She won't ever forget that ambition is what got her here, and love is what almost kept her away. No matter how noble the latter, it is the former that keeps her head high and her body uncaged. She can't--won't--give that up on the off-chance that Mal will ever be able to give her his whole self. Or, for that matter, that she will ever be able to do the same for him.

A few weeks after the night Inara saved him on the battlefield, he finally broached the subject. Inara wasn't quite prepared for it, as she bandaged his leg and tried to work in silence under his unnerving gaze. His eyes clearer than they'd been in a long time, and the pain finally erased from the deep lines in his face, he said: "For what it's worth, I wouldn't hurt you again."

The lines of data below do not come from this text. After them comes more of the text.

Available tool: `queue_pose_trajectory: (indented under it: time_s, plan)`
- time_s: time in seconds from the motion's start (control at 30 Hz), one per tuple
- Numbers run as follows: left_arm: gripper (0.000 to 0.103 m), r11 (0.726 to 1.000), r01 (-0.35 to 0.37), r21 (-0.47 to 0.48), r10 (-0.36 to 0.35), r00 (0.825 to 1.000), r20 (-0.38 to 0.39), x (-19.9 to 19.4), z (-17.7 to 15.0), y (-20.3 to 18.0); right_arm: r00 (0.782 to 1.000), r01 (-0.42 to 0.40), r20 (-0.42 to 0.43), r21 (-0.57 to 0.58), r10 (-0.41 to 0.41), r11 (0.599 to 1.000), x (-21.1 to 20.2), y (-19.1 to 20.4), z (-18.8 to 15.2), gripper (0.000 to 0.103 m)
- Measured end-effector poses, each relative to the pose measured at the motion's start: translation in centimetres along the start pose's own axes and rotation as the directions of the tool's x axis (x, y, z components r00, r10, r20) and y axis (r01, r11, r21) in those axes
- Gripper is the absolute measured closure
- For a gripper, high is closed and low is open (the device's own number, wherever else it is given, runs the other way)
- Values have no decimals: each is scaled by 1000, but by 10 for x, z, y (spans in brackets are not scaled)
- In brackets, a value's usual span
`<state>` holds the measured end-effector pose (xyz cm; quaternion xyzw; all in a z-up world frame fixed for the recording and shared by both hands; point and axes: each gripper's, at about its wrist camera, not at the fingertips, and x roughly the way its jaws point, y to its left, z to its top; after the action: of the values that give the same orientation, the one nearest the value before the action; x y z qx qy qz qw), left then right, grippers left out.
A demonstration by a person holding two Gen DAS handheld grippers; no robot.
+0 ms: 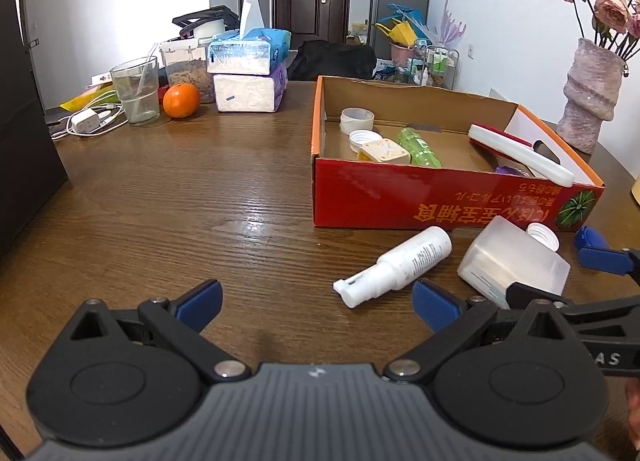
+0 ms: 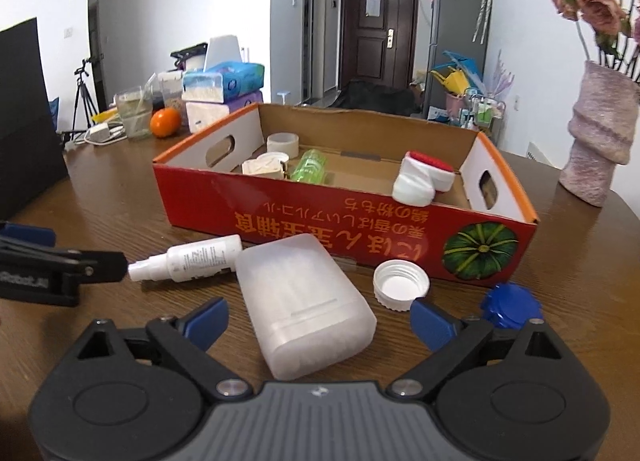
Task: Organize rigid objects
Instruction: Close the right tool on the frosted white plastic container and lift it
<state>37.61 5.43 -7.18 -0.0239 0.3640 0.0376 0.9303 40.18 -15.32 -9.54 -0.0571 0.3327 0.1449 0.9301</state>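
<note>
A: Item one?

B: Frosted plastic case (image 2: 306, 307), rectangular with rounded corners, translucent white, lying flat on the wooden table (image 2: 120, 197) in front of the red box (image 2: 360, 229). Its near end lies between the fingers of the right gripper (image 2: 320, 323), whose jaws stand wide, blue pads clear of the case on both sides.

A: Contents of the case?

B: Cannot tell; the walls are cloudy. A printed label shows on one end in the left view, too small to read.

A: Next to it?

B: White spray bottle (image 1: 394, 266), on its side, nozzle pointing away from the box, just left of the case. White ribbed cap (image 2: 401, 285), open side up, just right of the case. Blue ribbed lid (image 2: 510, 305) beyond that, partly behind the right gripper's finger.

A: Left gripper?

B: Left gripper (image 1: 318, 303), jaws spread, nothing between them; bare table under it, the spray bottle's nozzle just ahead of its right pad.

A: Inside the box?

B: Tape roll (image 1: 357, 120), a white cap, a cream square piece (image 1: 385, 151), a green bottle (image 1: 420, 147) lying down, a white-and-red brush-like thing (image 1: 520, 157) leaning on the far end. A purple item sits beneath it, mostly hidden.

A: Further out?

B: Orange (image 1: 181, 100), glass (image 1: 136, 91), tissue packs (image 1: 250, 73), vase with flowers (image 1: 590, 95).
</note>
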Motion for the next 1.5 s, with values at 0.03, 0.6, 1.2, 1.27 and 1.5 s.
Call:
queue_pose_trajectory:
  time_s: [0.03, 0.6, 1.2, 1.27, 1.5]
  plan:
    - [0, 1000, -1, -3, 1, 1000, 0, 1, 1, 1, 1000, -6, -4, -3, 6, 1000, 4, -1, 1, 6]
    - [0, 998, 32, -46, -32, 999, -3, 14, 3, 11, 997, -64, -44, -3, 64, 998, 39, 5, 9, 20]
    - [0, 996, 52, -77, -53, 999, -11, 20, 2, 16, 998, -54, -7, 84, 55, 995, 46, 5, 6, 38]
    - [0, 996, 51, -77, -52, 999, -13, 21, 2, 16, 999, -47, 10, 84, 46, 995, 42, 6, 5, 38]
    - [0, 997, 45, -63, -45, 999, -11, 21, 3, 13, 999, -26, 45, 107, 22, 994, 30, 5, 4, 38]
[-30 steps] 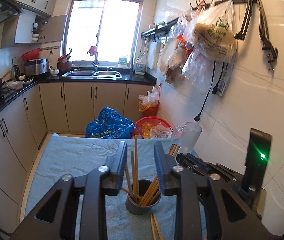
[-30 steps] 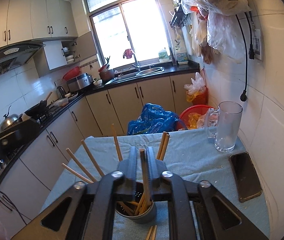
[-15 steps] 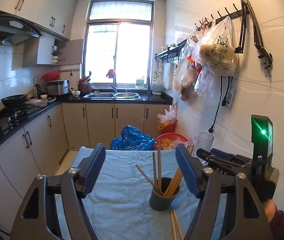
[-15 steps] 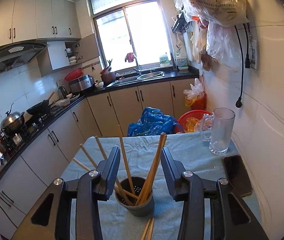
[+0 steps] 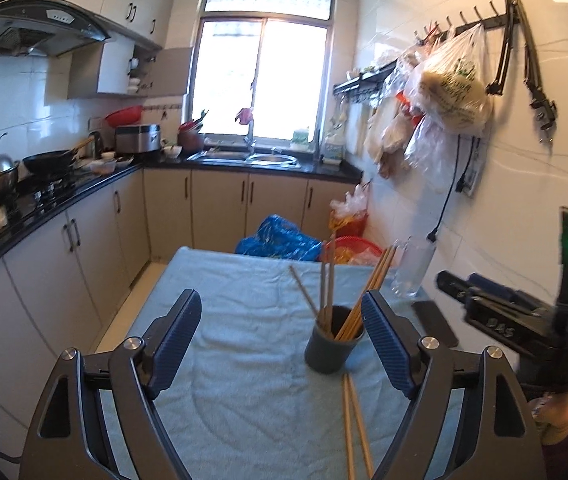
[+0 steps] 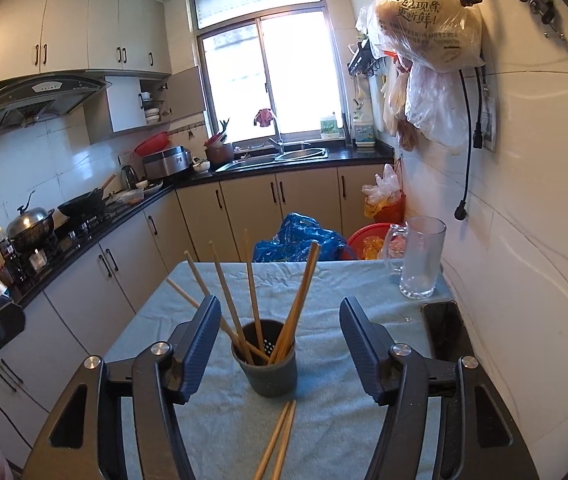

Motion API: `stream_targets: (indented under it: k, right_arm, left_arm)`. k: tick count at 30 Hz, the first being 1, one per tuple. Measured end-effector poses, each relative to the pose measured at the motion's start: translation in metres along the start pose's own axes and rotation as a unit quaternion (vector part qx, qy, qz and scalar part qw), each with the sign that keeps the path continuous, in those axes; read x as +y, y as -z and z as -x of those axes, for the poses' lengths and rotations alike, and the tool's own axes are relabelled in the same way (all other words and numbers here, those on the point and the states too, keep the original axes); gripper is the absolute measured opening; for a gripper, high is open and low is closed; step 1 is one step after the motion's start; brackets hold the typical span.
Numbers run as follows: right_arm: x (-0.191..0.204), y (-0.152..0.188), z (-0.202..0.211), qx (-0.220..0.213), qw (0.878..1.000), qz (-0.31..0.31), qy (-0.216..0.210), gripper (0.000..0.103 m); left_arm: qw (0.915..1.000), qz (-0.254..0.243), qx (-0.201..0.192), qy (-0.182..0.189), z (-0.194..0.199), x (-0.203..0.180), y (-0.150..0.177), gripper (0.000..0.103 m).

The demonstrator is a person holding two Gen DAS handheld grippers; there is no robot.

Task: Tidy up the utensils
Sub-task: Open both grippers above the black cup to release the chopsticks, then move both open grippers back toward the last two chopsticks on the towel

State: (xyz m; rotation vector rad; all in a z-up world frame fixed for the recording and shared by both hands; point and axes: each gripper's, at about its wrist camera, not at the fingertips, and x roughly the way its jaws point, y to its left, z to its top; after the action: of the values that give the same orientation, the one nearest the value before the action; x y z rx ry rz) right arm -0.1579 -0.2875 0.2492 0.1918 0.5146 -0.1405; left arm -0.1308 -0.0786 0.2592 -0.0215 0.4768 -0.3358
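Two loose chopsticks (image 6: 277, 440) lie lengthwise toward the holder (image 6: 264, 360), centred below the right tool (image 6: 279, 334), nearer than the left tool (image 5: 279, 332); both tools gape, empty.

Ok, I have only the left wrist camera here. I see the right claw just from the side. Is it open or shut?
Observer: Open. The right wrist view shows the right claw with its jaws wide apart and nothing between them.
Operator: Good. Does the cup have holes inside? I cannot see into it.
Observer: Yes. The grey cup shows small holes on its inner wall.
Operator: The glass mug is blurred for me. Is something in it?
Observer: The glass mug looks empty.
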Motion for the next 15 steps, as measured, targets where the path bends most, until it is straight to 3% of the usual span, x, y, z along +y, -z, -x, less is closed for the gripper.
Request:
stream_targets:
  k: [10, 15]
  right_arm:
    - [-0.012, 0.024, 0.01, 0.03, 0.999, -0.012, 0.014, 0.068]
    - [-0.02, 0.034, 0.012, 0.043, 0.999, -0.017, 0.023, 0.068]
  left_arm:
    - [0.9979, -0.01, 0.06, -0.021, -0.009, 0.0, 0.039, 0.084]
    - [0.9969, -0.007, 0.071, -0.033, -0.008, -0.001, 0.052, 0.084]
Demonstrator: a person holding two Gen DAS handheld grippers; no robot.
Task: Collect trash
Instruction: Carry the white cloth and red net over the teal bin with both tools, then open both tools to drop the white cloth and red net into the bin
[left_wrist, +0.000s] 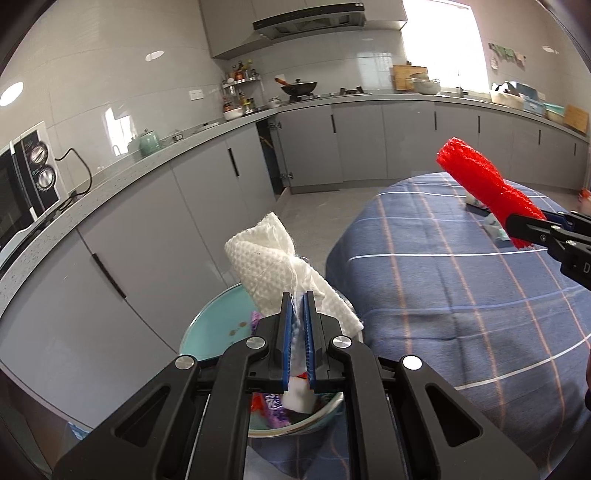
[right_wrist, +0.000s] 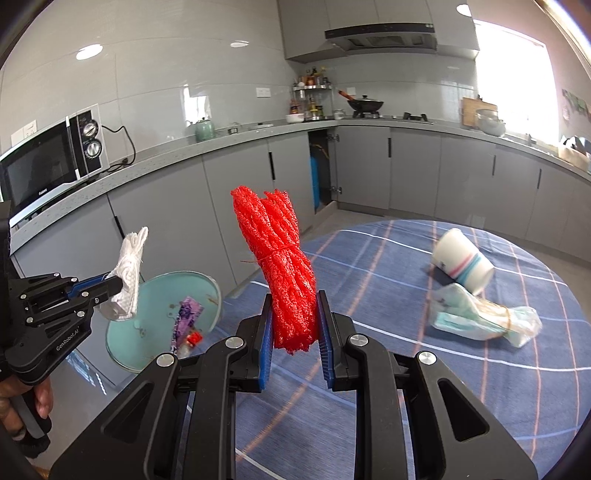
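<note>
My left gripper is shut on a crumpled white paper towel, held above a round teal bin with purple and red wrappers inside. From the right wrist view the same towel hangs over the teal bin off the table's left edge. My right gripper is shut on a bundle of red foam netting, upright over the blue plaid tablecloth. That red netting shows at the right of the left wrist view, clamped by the right gripper.
A tipped white cup with pink and blue stripes and a crumpled clear plastic wrapper lie on the table at the right. Grey cabinets and a counter with a microwave run behind. A hand holds the left gripper.
</note>
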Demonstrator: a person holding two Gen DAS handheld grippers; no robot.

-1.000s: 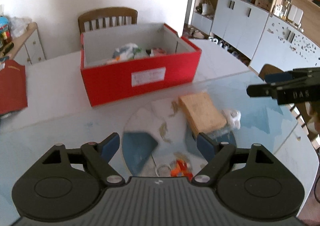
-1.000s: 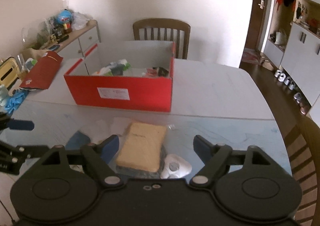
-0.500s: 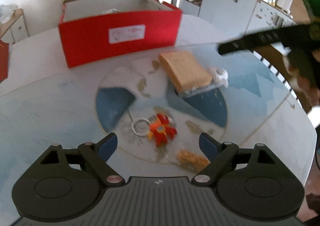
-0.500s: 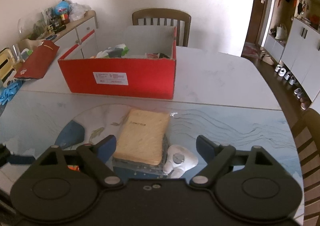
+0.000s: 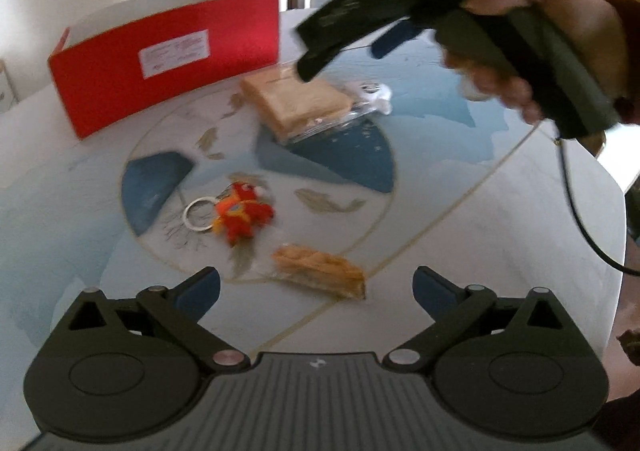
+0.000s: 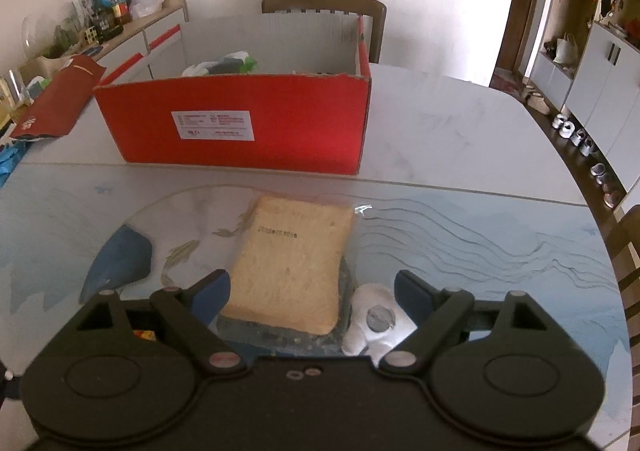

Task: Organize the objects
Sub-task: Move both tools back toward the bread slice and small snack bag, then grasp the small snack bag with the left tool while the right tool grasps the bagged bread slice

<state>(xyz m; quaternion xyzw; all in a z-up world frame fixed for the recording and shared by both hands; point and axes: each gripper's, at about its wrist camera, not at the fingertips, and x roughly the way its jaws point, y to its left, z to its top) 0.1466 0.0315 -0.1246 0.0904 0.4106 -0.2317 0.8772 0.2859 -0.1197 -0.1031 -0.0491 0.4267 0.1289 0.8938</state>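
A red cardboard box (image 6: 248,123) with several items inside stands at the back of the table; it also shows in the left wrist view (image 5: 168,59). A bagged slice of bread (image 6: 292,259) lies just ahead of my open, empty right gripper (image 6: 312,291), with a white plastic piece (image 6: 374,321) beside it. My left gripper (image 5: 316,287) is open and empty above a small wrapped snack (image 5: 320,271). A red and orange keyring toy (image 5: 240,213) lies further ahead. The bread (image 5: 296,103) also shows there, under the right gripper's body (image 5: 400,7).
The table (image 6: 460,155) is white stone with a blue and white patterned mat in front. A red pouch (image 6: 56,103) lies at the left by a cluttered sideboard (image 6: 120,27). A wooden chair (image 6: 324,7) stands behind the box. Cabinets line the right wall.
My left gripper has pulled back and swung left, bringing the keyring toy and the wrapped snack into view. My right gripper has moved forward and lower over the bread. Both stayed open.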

Inara was silent and still for a long moment. "I know," she said, after tying his bandage off and backing away. "This time, I'd be the one to hurt you."

And because it was true, Inara allowed herself a few tears, wiping them hastily away the moment she stepped into the sunshine, the start of a busy day.


"Look at that one," he said, pointing to a particularly vivid pinpoint of light in the sky. "The one that's shinier than the rest. Beauty, ain't it?"

She looked, her head resting against his shoulder. He was warm and smelled of gunpowder and leather, and she burrowed closer as her gaze followed in his finger's direction. "It's amazing," she agreed softly.

"I'm gonna call her Inara," he said impishly. "That way, I ever get lost, I can look up in the sky at the brightest star there is, and know my girl's looking after me."

She'd smiled, used to his bouts of whimsy. He wasn't the most poetic, but he was sweeter than anyone she'd ever met, and as a closet romantic, she sort of enjoyed the idea that he only had to look to the sky to think of her. But--

"You won't ever get lost, Mal," she's said firmly. "Where's there to get lost here on Shadow?"

His eyes had shuttered for a moment before he'd gulped and nodded. "True enough," he'd said. "But if I did get lost, you'd find me? Wouldn't forsake me?"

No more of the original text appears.